Department of Endocrinology and Metabolism, WHO Collaborating Center for the Study and Treatment of Thyroid Diseases and Other Endocrine and Metabolic Disorders University of Pisa, Pisa, Italy.
Front Endocrinol (Lausanne). 2012 Apr 11;3:54. doi: 10.3389/fendo.2012.00054. eCollection 2012.

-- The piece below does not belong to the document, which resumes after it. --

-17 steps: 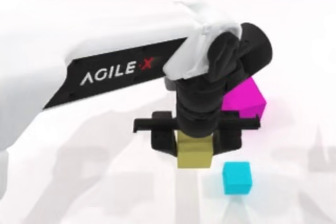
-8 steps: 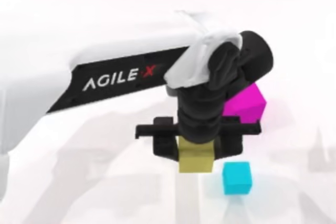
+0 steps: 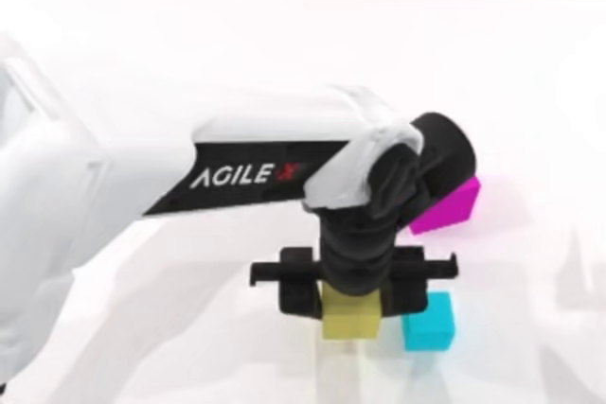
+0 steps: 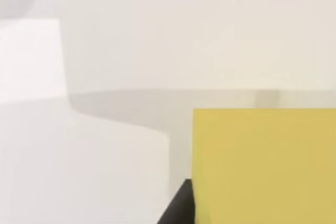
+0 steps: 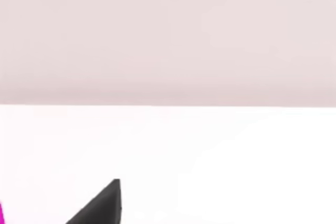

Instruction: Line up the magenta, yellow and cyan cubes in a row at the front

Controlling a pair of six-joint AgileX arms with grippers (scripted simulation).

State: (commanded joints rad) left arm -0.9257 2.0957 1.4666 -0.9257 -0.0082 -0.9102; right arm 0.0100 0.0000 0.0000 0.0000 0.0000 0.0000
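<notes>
1. A white table (image 3: 142,63) is seen from above. The left arm reaches in from the table's left side across to the centre front.
2. The left gripper (image 3: 351,302) points straight down, its fingers closed around the yellow cube (image 3: 351,317), one dark finger on each side. The left wrist view shows the same cube filling its corner, with the table beyond it.
3. The cyan cube (image 3: 432,325) sits on the table just to the right of the yellow cube, near the front edge. The two look almost level with each other, with a narrow gap between them.
4. The magenta cube (image 3: 447,209) lies farther back and to the right, partly hidden behind the arm's wrist, apart from the other two.
5. The right arm is out of the top view. Its wrist view shows only bare table, a dark finger tip and a sliver of magenta, so I cannot tell how its fingers stand.
6. Progress, as I judge it: yellow is being set beside cyan, whether it rests on the table is unclear. The magenta cube remains to be brought forward into the row.
</notes>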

Thyroid carcinoma is the most frequent endocrine cancer accounting for 5-10% of thyroid nodules. Papillary histotype (PTC) is the most prevalent form accounting for 80% of all thyroid carcinoma. Although much is known about its epidemiology, pathogenesis, clinical, and biological behavior, the only documented risk factor for PTC is the ionizing radiation exposure. Rearrangements of the Rearranged during Transfection (RET) proto-oncogene are found in PTC and have been shown to play a pathogenic role. The first RET rearrangement, named RET/PTC, was discovered in 1987. This rearrangement constitutively activates the transcription of the RET tyrosine-kinase domain in follicular cell, thus triggering the signaling along the MAPK pathway and an uncontrolled proliferation. Up to now, 13 different types of RET/PTC rearrangements have been reported but the two most common are RET/PTC1 and RET/PTC3. Ionizing radiations are responsible for the generation of RET/PTC rearrangements, as supported by in vitro studies and by the evidence that RET/PTC, and particularly RET/PTC3, are highly prevalent in radiation induced PTC. However, many thyroid tumors without any history of radiation exposure harbor similar RET rearrangements. The overall prevalence of RET/PTC rearrangements varies from 20 to 70% of PTCs and they are more frequent in childhood than in adulthood thyroid cancer. Controversial data have been reported on the relationship between RET/PTC rearrangements and the PTC prognosis. RET/PTC3 is usually associated with a more aggressive phenotype and in particular with a greater tumor size, the solid variant, and a more advanced stage at diagnosis which are all poor prognostic factors. In contrast, RET/PTC1 rearrangement does not correlate with any clinical-pathological characteristics of PTC. Moreover, the RET protein and mRNA expression level did not show any correlation with the outcome of patients with PTC and no correlation between RET/PTC rearrangements and the expression level of the thyroid differentiation genes was observed. Recently, a diagnostic role of RET/PTC rearrangements has been proposed. It can be searched for in the mRNA extracted from cytological sample especially in case with indeterminate cytology. However, both the fact that it can be present in a not negligible percentage of benign cases and the technical challenge in extracting mRNA from cytological material makes this procedure not applicable at routine level, at least for the moment.
甲状腺癌是最常见的内分泌癌,占甲状腺结节的 5-10%。乳头状组织型(PTC)是最常见的形式,占所有甲状腺癌的 80%。尽管人们对其流行病学、发病机制、临床和生物学行为有了很多了解,但 PTC 的唯一有记录的危险因素是电离辐射暴露。在 PTC 中发现了 Rearranged during Transfection(RET)原癌基因的重排,并已证明其具有致病作用。第一个 RET 重排,命名为 RET/PTC,于 1987 年发现。这种重排使滤泡细胞中 RET 酪氨酸激酶结构域的转录持续激活,从而触发 MAPK 途径的信号传导和不受控制的增殖。到目前为止,已经报道了 13 种不同类型的 RET/PTC 重排,但最常见的两种是 RET/PTC1 和 RET/PTC3。体外研究和 RET/PTC,特别是 RET/PTC3,在辐射诱导的 PTC 中高度流行的证据表明,电离辐射是产生 RET/PTC 重排的原因。然而,许多没有任何辐射暴露史的甲状腺肿瘤也携带类似的 RET 重排。RET/PTC 重排的总发生率在 PTC 中的比例为 20%至 70%,在儿童期甲状腺癌中比成年期更为常见。关于 RET/PTC 重排与 PTC 预后之间的关系,已经有了一些有争议的数据。RET/PTC3 通常与侵袭性表型相关,特别是与更大的肿瘤大小、实性变体和更晚期的诊断阶段相关,这些都是不良预后因素。相比之下,RET/PTC1 重排与 PTC 的任何临床病理特征均无相关性。此外,RET 蛋白和 mRNA 表达水平与 PTC 患者的预后无相关性,也未观察到 RET/PTC 重排与甲状腺分化基因的表达水平之间存在相关性。最近,提出了 RET/PTC 重排的诊断作用。它可以在从细胞学样本中提取的 mRNA 中寻找,特别是在不确定的细胞学病例中。然而,它在不可忽视的良性病例中存在的事实,以及从细胞学材料中提取 mRNA 的技术挑战,使得该程序目前还不能在常规水平上应用。